- [BRIEF] In the material below, find the span from the line with "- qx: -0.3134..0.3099" to the line with "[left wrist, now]" and transcribe only those lines, exactly, ends included, without the pictures.

*** Begin section ***

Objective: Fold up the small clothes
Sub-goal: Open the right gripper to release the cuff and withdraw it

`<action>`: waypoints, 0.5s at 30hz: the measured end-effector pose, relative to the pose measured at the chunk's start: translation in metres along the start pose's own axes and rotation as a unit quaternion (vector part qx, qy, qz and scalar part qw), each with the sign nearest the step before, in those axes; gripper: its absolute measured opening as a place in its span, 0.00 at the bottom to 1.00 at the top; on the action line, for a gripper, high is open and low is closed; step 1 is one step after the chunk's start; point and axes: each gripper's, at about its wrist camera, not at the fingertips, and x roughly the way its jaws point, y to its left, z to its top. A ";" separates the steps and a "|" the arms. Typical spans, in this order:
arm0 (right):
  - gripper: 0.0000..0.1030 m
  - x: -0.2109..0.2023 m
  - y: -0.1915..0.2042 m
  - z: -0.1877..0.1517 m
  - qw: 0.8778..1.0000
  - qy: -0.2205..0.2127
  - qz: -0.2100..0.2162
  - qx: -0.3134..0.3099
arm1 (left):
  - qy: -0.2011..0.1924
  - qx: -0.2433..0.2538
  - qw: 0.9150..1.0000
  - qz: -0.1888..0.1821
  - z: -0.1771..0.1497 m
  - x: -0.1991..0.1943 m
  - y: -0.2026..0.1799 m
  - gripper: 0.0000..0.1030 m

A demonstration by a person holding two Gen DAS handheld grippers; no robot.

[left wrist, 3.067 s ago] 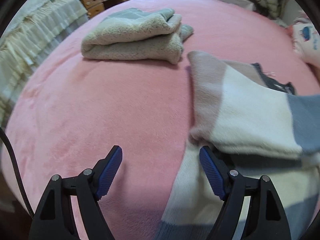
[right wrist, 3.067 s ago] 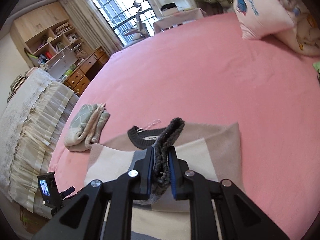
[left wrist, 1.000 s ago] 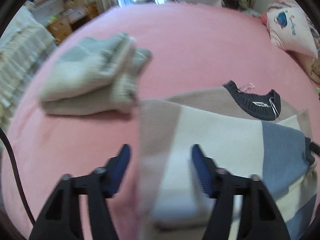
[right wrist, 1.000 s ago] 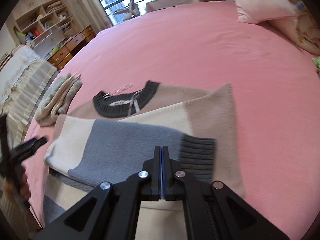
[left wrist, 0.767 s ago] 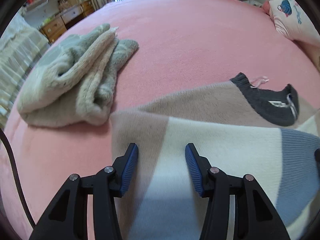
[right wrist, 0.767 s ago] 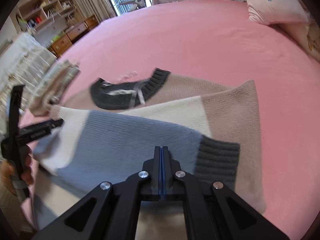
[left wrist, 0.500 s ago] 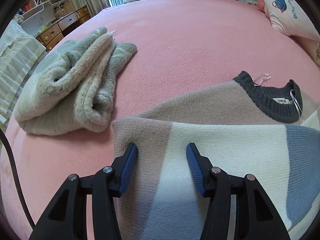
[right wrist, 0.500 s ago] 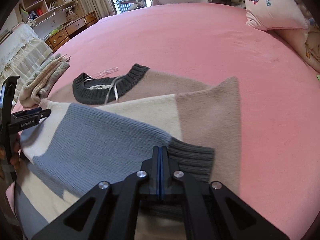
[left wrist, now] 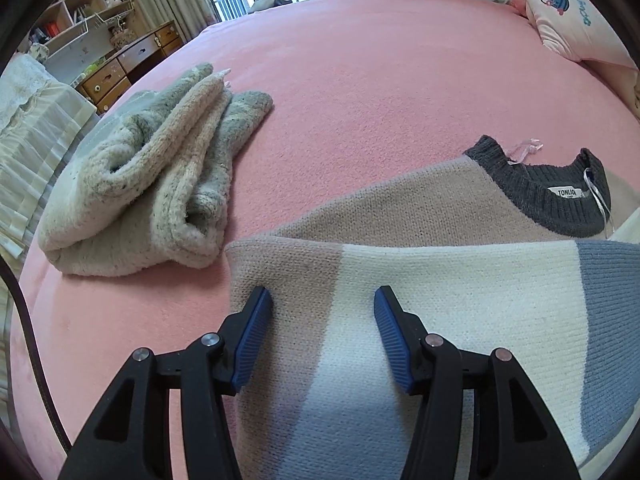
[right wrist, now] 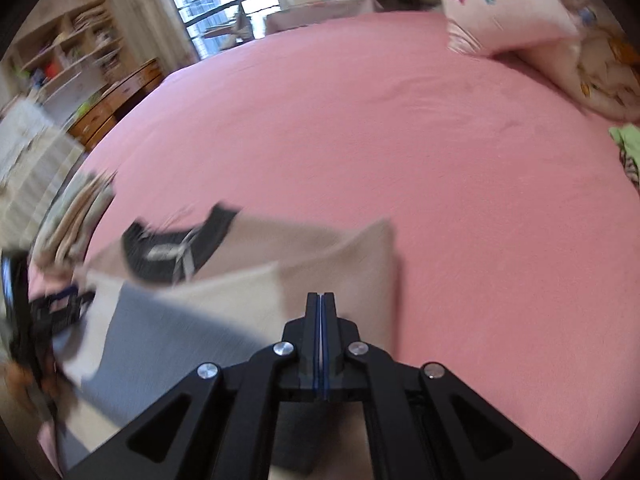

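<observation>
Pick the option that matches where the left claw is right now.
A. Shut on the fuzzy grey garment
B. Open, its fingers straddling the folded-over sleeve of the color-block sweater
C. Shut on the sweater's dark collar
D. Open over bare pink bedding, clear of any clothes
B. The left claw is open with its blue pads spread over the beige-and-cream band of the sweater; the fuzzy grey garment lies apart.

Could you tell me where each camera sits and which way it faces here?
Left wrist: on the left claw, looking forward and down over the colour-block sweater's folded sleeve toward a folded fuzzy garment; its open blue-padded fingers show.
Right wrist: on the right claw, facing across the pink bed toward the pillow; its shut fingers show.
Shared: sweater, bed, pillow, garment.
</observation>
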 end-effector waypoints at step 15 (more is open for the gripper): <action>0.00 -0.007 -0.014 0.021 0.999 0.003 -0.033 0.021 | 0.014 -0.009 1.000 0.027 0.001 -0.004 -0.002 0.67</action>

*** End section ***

- [RESPONSE AREA]
  - qx: -0.3134..0.3099
arm1 (left):
  - qy: -0.2011..0.1924
  - qx: -0.2433..0.2538
  - qw: 0.9150..1.0000
  - qz: -0.1888..0.1821
  - z: -0.1771..0.1497 m
  - x: -0.1991..0.1943 m
  - y: -0.2026..0.1799 m
  - gripper: 0.0000..0.1030 m

A demonstration by a person holding two Gen DAS handheld grippers; no robot.

[left wrist, 3.067 s ago] 
[right wrist, 3.067 s ago] 
[left wrist, 1.000 s ago] 
[right wrist, 1.000 s ago] 
[left wrist, 0.767 s ago] 
[right wrist, 0.767 s ago] 
[left wrist, 0.500 s ago] 
[right wrist, 0.500 s ago] 
[left wrist, now] 

The work on this exercise is done.